Picture credit: betterbasketballtribe.com

Tuesday 8 April 2014

Have some fun!

Give yourself a break and have some fun! Give yourself a break from whatever keeps you busy, even if you are the one giving yourself a hard time. We can so often become slave drivers to ourselves, not allowing for mistakes to be made or sufficient time to rest.

We cannot be the best version of ourselves, if we do not look after ourselves. It is not selfish, it is our responsibility. We need to look after our bodies and emotional well being so that we can be the best version of ourselves at work, socially or to our families. Sometimes we care so much about work, other people, our kids or our spouses that we forget to take time out for ourselves. At the end we become drained and a terrible version of ourselves and in actual fact, we only have ourselves to blame.

It might seem selfish to you if you do something relaxing like read a book, go for coffee with a friend or watch a movie by yourself, but in actual fact you are just giving yourself the reboot needed to be the best version of yourself for the rest of the week. In this way you feel appreciated and loved by yourself. It is surprising how much love we can show other people, but how little we sometimes show to ourselves.

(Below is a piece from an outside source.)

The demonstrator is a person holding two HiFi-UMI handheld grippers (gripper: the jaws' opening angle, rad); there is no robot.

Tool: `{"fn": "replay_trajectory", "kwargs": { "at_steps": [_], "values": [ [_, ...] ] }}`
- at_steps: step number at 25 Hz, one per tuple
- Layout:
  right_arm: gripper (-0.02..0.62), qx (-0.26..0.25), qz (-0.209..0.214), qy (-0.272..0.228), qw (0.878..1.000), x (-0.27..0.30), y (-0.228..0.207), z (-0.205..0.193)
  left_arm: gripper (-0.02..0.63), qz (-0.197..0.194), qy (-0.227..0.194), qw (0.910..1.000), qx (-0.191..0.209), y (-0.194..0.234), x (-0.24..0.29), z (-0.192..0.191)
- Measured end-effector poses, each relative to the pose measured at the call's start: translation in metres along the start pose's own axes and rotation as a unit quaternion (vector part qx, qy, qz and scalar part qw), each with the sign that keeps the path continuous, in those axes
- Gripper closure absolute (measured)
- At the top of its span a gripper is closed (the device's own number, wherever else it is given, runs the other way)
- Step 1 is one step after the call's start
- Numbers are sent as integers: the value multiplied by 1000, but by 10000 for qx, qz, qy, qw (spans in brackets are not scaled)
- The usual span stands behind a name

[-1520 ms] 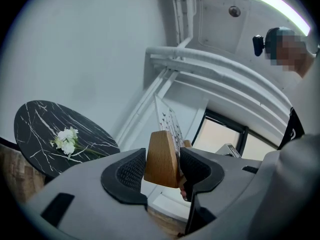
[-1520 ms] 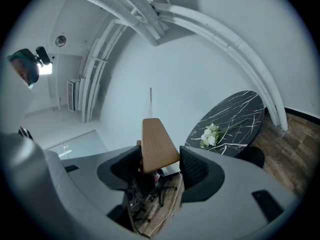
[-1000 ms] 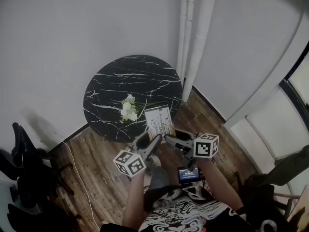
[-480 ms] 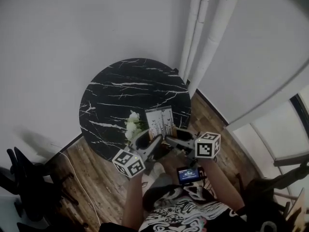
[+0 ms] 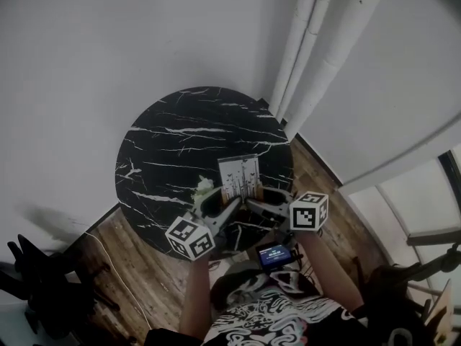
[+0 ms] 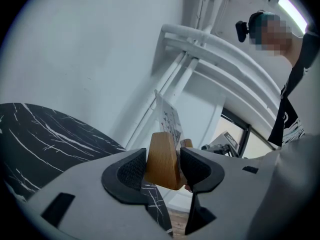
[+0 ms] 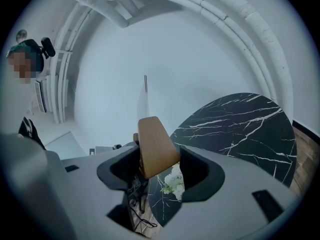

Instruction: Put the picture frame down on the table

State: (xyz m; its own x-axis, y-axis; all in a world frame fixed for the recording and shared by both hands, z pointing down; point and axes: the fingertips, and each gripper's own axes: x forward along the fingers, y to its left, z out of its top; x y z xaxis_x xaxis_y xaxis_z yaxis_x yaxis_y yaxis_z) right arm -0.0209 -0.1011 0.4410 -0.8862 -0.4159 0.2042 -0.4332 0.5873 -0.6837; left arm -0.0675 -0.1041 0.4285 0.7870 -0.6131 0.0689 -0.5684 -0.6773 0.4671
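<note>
The left gripper [image 6: 162, 170] and right gripper [image 7: 159, 168] are each pinching a wooden foot [image 6: 161, 156] of the picture frame [image 5: 239, 177] between their jaws. They are holding it upright over the near part of the marble counter [image 5: 180, 132], beside white flowers [image 5: 204, 188]. Judged from this, lowering and releasing are remaining. No container is showing.

the left gripper [image 5: 222, 206] and right gripper [image 5: 261, 206] carried the picture frame [image 5: 240, 177] forward. a second earlier it hung at the near rim of the round black marble table [image 5: 180, 132], partly over the wooden floor [image 5: 140, 265]; it ended up well over the tabletop. the person closed in on the table, so both jaw ends came above the marble. the white flowers [image 5: 204, 188], first clear on the frame's left, became mostly hidden behind the left gripper. the black chair [image 5: 36, 287] slid lower in the head view.
</note>
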Motion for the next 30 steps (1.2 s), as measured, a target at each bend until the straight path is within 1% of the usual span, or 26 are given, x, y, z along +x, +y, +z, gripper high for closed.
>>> {"fn": "replay_trajectory", "kwargs": {
  "at_steps": [6,10,17,21,25,30],
  "values": [
    [368,31,-203,-14,9998,2,-12,7,388,-194,182,9996,116,8,14,3],
    [367,68,-322,128,9994,-2,-20,5,388,-209,318,9992,125,7,21,-2],
    [367,-45,-357,246,9990,8,-30,13,388,-2,363,9989,293,19,27,2],
    [368,-274,-544,447,9971,18,-43,16,399,220,468,9979,391,35,33,1],
    [368,-418,-538,419,9968,28,-50,29,399,342,247,9989,188,49,38,7],
    [367,-579,-674,664,9938,41,-65,32,399,492,427,9975,278,66,46,6]
  ]
}}
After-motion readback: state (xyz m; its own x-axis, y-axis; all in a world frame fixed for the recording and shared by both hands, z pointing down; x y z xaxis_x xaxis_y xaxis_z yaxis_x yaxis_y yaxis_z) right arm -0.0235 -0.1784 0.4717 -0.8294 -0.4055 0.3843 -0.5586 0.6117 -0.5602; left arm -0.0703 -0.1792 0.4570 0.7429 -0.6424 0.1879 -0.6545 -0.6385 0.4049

It sounds strange, but it's true. We need to show love to ourselves. You need to show yourself that you matter, that you are loved and appreciated. God made to you to live life and life to the fullest. This does not mean that life is just a constant party, but that rather that His joy is available to us in all circumstances. Take some time out and you will find that the joy of the Lord is your strength. Go and find some fun, whatever it means to you, and God will meet you there!